<<<<

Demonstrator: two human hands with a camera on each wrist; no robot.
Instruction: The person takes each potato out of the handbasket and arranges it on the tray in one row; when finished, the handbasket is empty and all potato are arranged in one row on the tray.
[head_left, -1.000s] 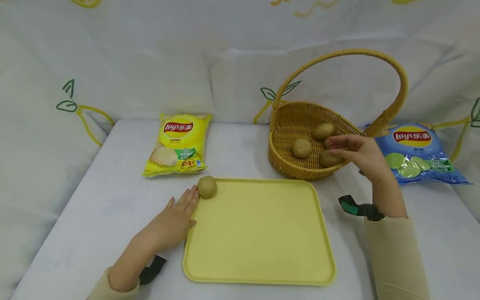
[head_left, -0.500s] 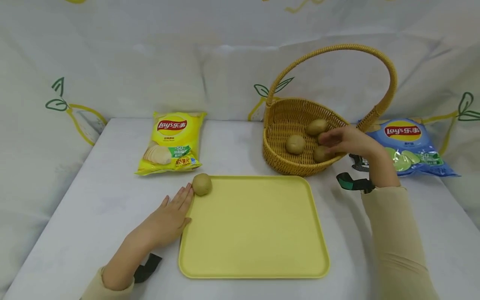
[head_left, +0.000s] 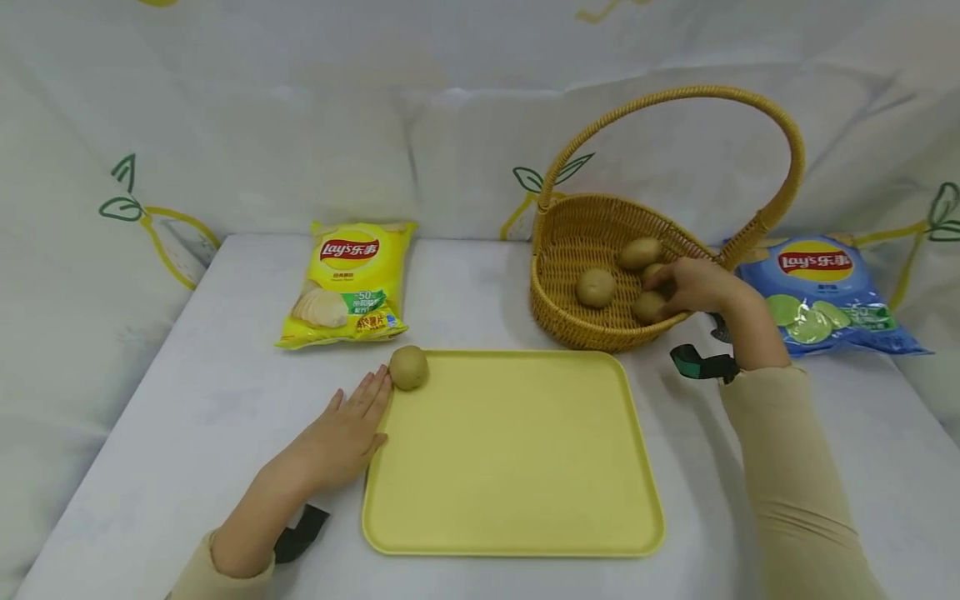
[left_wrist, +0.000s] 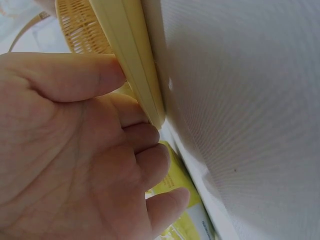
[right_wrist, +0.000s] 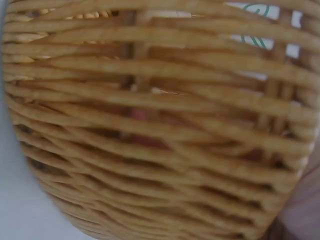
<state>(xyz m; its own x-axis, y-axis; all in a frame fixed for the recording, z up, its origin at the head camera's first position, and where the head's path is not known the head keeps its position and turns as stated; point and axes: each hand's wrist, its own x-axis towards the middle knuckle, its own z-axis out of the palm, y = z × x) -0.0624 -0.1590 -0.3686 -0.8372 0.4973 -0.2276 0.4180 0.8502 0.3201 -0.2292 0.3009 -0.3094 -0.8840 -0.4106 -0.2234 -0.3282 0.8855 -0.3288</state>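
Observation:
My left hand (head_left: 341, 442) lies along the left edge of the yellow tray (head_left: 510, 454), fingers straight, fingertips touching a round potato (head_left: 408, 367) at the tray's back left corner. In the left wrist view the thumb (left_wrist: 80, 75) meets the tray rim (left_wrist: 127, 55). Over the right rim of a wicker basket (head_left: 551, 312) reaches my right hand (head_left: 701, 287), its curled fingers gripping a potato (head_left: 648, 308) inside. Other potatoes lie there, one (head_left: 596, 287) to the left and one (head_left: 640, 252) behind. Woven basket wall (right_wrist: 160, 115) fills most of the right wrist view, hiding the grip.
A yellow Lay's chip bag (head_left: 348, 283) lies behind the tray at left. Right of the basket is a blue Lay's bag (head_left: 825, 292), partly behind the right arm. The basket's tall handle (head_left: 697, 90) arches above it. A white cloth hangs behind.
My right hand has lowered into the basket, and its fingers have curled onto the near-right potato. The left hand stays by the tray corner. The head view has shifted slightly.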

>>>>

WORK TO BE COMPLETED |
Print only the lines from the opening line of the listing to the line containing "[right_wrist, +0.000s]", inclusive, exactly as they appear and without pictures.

RESPONSE FOR THIS EXERCISE |
Demonstrator: two human hands with a camera on each wrist; no robot.
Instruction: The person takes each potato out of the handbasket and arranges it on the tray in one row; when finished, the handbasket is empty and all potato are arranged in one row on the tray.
[head_left, -1.000s] 
[head_left, -0.500s] 
[head_left, +0.000s] 
[left_wrist, +0.000s] 
[right_wrist, +0.000s] 

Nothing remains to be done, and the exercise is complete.